Nasty Little Things: 2nd Edition

 Welcome to the second edition of Dreadful Tales’ Nasty Little Things. We will scour the ends of the earth looking for the most twisted, boundary-pushing, brutal-of-epic-proportions horror fiction to share with you each month. For the gorehounds out there, we offer another title to add to your list of goriest reads. These are the books that, for reasons we will explain here, have tested our gag reflexes and sanity. What are yours? Please share below in the comments section!

Titus Andronicus by William Shakespeare

For this edition of Nasty Little Things, I am going to go way back to 16th century England to visit with famous playwright William Shakespeare and his violent tragedy Titus Andronicus. Before I was devouring modern horror fiction, I wasn’t much of a reader. In fact, I didn’t read at all unless it was a quiz about whether or not he’s the one for me in Sassy Magazine. That was until I discovered Shakespeare. Seems odd looking back that I would jump right into something as linguistically complex as Shakespeare, but when I discovered a little paperback of A Midsummer Nights Dream with an easy to understand glossary and notes section I didn’t stop reading his plays for years. A Midsummer Nights Dream was magical, dreamy, beautiful and intoxicating, but it was the nasty revenge play of the Goths versus the Andronici, Titus Andronicus, that finally whet my appetite for horror literature. This was long before I discovered the brilliant film adaptation with Sir Anthony Hopkins and Jessica Lange which only adds to my love of this sick tale. So, what makes this the sickest of the sick? Taking some inspiration from the story of Philomela in Ovid’s Metamorphosis, Shakespeare penned one of the most brutally violent and detestable rape scenes in horror fiction and subsequently the sickest revenge plot as well. Our poor innocent, virgin Lavinia is raped by Goth brothers Demetrius and Chiron, but that isn’t the worst part. They cut out her tongue out so she cannot tell anyone what happened, and lop off her hands so she can’t write or cleanse her body of the vile act. Lavinia eventually finds a way to reveal her violators and upon this revelation her father kills Demetrius and Chiron, bakes them into a pie, and feeds their flesh to their own mother! After she dines deliciously on a pie made of her sons’ flesh Titus says gleefully;

“Why, there they are, both bakes in this pie;

Whereof their mother daintily hath fed,

Eating the flesh that she herself hath bred.”

Shakespeare takes it to the limit of wickedness in Titus Andronicus and that’s why it is my Nasty Little Thing this month! If you’re not sold on reading Shakespeare, I highly recommend the 1999 film adaptation, directed by Julie Taymor, titled Titus. Both Hopkins and Lange are in top form!

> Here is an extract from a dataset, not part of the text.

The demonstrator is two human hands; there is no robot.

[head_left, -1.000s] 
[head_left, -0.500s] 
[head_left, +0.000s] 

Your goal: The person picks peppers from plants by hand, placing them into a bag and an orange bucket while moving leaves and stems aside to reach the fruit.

4 thoughts on “Nasty Little Things: 2nd Edition

  1. Hey Meli, I haven’t yet seen the movie, but I just heard the audio play of this less than a year ago. It was a full-on shocker. I think the part that got to me the most was when the Goth brothers had finished the rape and mutilation, then gleefully–and I mean GLEEFULLY–taunted her afterward.

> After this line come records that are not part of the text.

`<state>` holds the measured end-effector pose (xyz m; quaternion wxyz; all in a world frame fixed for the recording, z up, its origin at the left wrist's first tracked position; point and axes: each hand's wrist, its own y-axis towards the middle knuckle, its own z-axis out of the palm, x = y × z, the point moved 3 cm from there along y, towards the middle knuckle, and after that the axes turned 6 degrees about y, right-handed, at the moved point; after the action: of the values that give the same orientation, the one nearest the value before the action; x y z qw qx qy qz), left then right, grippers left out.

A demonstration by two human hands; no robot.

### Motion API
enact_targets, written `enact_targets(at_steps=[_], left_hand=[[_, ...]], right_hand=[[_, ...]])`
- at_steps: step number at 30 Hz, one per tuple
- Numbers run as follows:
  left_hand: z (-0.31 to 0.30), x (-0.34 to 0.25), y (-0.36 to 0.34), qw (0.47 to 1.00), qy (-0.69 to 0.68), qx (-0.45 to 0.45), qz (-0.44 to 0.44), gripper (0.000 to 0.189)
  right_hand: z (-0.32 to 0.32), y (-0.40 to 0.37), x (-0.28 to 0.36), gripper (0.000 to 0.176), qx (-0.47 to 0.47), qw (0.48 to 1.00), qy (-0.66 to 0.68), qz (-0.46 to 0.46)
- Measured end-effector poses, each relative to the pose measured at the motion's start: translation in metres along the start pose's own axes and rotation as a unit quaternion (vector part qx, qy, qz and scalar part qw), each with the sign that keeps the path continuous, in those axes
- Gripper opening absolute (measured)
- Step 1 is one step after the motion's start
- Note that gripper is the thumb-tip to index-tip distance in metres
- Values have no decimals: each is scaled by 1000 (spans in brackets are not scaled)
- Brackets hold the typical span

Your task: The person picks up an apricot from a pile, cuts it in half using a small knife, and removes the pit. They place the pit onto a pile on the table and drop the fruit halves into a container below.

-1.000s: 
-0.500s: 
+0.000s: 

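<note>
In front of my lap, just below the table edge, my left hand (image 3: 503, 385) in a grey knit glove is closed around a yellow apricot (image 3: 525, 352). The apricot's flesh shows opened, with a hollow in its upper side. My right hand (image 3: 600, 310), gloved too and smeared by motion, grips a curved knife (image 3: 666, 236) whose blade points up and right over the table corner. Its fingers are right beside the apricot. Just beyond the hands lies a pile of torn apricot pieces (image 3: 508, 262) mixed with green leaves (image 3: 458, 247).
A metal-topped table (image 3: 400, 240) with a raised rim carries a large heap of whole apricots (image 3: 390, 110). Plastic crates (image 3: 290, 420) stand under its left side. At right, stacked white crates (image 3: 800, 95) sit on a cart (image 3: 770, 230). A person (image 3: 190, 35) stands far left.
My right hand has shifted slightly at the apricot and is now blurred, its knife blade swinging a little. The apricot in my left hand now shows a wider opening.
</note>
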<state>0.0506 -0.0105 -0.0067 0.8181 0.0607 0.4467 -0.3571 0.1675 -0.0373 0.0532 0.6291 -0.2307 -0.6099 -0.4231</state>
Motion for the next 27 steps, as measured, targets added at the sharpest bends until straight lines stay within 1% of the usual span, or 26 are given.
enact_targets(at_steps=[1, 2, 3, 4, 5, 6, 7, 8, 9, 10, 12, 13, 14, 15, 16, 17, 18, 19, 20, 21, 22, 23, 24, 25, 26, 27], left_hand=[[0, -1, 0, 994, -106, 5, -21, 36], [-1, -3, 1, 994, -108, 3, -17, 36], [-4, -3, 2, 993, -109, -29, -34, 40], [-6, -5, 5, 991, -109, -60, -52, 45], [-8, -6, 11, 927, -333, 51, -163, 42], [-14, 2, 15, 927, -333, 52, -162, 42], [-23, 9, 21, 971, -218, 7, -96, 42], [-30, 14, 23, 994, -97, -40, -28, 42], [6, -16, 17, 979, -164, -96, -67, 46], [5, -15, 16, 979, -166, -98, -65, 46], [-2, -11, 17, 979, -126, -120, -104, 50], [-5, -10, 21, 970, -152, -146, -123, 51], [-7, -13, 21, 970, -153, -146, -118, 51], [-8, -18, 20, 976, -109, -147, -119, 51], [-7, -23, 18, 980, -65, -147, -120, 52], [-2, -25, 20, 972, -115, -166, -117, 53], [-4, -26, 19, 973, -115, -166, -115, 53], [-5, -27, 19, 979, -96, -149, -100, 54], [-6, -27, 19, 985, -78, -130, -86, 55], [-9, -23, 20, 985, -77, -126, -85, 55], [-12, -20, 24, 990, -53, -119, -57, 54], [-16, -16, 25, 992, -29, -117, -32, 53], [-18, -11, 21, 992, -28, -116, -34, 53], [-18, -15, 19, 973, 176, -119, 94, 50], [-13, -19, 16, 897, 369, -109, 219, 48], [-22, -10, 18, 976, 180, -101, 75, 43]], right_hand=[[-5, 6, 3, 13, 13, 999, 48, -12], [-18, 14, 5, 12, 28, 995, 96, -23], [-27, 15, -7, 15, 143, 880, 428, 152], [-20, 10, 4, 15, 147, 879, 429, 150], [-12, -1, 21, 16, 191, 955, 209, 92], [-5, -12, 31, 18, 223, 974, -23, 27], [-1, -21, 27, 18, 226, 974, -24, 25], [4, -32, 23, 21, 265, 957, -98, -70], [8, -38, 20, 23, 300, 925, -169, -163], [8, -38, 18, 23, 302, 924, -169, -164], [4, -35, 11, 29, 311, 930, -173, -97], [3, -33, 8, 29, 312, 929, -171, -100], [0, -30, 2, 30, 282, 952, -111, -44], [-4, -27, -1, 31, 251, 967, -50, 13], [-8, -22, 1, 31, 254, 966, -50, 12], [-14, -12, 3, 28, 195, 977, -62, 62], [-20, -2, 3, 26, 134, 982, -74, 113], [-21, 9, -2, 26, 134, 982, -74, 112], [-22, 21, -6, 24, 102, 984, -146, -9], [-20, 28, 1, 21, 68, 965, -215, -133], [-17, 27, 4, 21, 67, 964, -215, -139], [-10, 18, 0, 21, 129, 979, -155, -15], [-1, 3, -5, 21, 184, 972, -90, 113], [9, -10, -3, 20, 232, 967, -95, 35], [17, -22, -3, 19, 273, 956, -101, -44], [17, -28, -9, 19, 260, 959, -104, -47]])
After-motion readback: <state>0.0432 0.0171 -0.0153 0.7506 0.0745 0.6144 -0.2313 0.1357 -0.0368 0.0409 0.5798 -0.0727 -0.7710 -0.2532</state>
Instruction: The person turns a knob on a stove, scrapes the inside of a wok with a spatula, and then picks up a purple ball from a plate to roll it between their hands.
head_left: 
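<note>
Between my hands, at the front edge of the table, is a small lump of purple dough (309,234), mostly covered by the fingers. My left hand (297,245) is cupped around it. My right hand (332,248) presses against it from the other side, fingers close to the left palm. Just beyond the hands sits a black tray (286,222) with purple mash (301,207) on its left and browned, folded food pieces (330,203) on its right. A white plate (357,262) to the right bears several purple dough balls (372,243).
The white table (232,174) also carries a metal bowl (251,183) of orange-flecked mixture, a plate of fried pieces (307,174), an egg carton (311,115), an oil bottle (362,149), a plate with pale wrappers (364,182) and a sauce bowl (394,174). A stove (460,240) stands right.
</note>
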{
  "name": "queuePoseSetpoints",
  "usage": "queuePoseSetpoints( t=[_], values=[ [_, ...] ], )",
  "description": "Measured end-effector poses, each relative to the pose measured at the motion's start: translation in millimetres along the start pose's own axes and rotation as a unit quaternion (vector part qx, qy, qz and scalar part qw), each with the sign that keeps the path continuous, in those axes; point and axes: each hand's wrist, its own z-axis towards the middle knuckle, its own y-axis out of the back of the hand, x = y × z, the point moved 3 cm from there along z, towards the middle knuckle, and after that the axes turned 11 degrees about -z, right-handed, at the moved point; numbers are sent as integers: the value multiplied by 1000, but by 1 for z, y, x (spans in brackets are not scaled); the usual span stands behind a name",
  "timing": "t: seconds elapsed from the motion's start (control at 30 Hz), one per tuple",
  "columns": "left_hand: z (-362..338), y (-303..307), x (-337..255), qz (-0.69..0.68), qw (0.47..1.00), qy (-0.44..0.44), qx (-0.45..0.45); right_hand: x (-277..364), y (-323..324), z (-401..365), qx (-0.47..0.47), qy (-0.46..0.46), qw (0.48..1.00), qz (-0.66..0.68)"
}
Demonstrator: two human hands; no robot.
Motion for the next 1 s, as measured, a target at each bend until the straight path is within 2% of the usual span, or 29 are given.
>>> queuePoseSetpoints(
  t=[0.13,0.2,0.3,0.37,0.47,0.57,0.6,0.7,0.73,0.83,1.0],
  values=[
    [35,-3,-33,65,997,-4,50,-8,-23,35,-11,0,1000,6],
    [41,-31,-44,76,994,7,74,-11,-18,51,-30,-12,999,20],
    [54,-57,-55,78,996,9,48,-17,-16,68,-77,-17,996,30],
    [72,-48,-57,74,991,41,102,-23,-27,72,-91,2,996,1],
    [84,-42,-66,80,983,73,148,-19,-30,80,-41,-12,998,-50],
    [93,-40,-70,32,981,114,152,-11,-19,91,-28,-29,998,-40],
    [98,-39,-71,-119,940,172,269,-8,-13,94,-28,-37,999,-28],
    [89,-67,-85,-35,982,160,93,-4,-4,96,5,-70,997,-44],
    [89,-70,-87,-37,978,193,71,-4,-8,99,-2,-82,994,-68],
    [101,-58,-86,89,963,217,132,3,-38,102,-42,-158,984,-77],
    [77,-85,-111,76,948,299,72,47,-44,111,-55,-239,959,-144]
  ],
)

    Absolutely nasty. Disturbing stuff. And very cool.

    • “I think the part that got to me the most was when the Goth brothers had finished the rape and mutilation, then gleefully–and I mean GLEEFULLY–taunted her afterward.”

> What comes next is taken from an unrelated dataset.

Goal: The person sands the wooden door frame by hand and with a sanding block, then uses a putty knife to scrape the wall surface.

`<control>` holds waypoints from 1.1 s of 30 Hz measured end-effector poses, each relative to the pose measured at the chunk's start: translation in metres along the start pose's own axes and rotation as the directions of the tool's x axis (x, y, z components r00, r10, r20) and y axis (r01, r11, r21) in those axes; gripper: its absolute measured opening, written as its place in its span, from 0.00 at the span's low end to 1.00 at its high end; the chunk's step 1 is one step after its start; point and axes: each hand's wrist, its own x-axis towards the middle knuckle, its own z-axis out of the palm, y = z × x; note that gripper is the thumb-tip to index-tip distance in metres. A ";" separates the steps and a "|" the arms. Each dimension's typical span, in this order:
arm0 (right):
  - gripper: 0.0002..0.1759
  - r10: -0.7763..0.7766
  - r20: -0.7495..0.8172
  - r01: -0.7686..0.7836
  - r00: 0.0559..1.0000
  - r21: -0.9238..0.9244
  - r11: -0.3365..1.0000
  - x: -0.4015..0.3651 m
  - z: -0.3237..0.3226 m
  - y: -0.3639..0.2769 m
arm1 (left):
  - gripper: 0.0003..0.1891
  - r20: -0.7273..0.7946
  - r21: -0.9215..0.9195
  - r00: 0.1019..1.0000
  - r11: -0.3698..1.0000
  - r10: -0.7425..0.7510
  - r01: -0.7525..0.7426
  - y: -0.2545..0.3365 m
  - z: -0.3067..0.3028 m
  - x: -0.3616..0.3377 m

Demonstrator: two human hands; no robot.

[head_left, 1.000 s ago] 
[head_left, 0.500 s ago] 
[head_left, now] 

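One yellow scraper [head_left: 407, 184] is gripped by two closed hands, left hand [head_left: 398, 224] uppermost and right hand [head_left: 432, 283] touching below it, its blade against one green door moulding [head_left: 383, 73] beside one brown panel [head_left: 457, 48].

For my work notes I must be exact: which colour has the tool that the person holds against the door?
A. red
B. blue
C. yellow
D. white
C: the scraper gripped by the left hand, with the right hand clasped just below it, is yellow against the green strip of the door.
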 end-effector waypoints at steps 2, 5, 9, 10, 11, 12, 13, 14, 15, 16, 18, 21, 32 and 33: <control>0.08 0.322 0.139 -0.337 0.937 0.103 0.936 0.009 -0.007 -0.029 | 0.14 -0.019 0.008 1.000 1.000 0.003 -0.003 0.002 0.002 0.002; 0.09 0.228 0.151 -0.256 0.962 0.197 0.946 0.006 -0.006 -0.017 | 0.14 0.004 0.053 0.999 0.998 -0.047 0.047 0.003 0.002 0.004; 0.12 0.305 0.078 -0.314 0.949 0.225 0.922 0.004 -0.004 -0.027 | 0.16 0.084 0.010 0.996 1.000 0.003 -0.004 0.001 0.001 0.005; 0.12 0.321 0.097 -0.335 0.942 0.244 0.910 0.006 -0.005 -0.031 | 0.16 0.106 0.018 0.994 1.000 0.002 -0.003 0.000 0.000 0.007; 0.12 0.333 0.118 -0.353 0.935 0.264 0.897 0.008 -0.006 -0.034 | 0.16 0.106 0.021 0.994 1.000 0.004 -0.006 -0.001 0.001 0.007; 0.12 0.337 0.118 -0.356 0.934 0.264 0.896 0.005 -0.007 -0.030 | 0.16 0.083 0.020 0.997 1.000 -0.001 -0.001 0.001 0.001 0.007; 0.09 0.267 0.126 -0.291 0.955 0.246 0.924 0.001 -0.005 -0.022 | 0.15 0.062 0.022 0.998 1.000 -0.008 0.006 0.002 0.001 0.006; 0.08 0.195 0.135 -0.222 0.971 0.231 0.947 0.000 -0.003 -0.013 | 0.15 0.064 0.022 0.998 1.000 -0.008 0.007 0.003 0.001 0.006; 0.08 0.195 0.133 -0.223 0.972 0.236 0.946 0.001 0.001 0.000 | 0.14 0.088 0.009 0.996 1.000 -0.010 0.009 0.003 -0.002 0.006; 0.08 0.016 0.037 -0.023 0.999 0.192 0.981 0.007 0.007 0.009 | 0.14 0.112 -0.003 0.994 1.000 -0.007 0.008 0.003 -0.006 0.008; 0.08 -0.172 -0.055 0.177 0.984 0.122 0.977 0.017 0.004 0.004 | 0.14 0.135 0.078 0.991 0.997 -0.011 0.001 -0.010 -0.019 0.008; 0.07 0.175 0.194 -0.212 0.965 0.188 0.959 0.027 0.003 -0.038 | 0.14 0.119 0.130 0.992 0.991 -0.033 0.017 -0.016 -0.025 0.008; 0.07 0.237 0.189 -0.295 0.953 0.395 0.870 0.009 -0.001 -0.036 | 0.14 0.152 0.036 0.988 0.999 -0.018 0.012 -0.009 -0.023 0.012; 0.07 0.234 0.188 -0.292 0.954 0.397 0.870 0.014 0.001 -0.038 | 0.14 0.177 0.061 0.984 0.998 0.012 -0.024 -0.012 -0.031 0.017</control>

      Absolutely! It made me sick to my stomach and from there the plot just degenerates into the sickest one-up game of revenge. (and I mean “degenerate in a complementary way)

      A friend of mine explained it was supposed to be comedic in its over-the-top goretastic quality, but it was a black humor I could never fully appreciate. I can appreciate the horror and poetic quality of play, but despite understanding that interpretation (comedy in absurdity) I don’t get the giggles reading / watching TITUS ANDRONICUS!

    • I was obsessed with Shakespeare for a period and never really saw Titus Andronicus get any play (pun intended). Took a Shakespeare class in college for fun and it was never even mentioned. It’s always been my personal favorite and the film adaptation, titled TITUS, is brilliantly executed with an elite & talented cast and phenomenal soundtrack. I couldn’t say enough good things about it!